**GOAL OF THE EXERCISE**
Reproduce exactly, from the data that follows, the line with "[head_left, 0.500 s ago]", the line with "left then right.", and every line that lies between them.

Segment Start: SOURCE MATERIAL

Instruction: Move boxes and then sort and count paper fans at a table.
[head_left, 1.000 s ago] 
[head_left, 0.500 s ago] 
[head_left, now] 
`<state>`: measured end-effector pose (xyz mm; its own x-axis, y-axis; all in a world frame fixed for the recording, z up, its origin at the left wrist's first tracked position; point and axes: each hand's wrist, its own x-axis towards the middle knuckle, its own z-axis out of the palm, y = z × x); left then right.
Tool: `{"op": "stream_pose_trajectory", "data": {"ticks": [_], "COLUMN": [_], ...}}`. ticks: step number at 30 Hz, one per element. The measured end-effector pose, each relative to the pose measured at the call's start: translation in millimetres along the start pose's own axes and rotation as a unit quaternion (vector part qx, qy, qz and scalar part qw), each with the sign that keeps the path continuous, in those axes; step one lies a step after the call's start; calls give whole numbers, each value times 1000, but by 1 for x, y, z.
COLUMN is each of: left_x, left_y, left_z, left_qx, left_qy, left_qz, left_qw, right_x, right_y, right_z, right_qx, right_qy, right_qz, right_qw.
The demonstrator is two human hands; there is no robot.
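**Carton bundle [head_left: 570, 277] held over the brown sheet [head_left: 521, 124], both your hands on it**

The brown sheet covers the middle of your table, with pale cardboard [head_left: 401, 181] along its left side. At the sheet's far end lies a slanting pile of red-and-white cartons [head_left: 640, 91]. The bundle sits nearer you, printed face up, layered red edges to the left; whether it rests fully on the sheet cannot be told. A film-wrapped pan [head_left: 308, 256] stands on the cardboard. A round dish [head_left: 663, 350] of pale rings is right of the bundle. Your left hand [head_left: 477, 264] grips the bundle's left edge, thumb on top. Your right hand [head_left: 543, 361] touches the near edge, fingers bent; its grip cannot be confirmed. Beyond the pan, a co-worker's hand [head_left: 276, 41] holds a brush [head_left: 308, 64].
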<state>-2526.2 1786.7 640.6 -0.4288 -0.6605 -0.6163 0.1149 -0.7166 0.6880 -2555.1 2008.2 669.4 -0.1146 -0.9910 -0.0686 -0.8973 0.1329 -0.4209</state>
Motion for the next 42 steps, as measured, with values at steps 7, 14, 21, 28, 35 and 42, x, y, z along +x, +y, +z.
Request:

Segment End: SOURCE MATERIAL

**YOUR RESPONSE**
[head_left, 0.500 s ago] 
[head_left, now] 
`<state>`: measured end-effector pose (xyz mm; its own x-axis, y-axis; all in a world frame fixed for the recording, z up, its origin at the left wrist's first tracked position; point and axes: each hand's wrist, its own x-axis towards the middle knuckle, its own z-axis out of the palm, y = z × x); left then right.

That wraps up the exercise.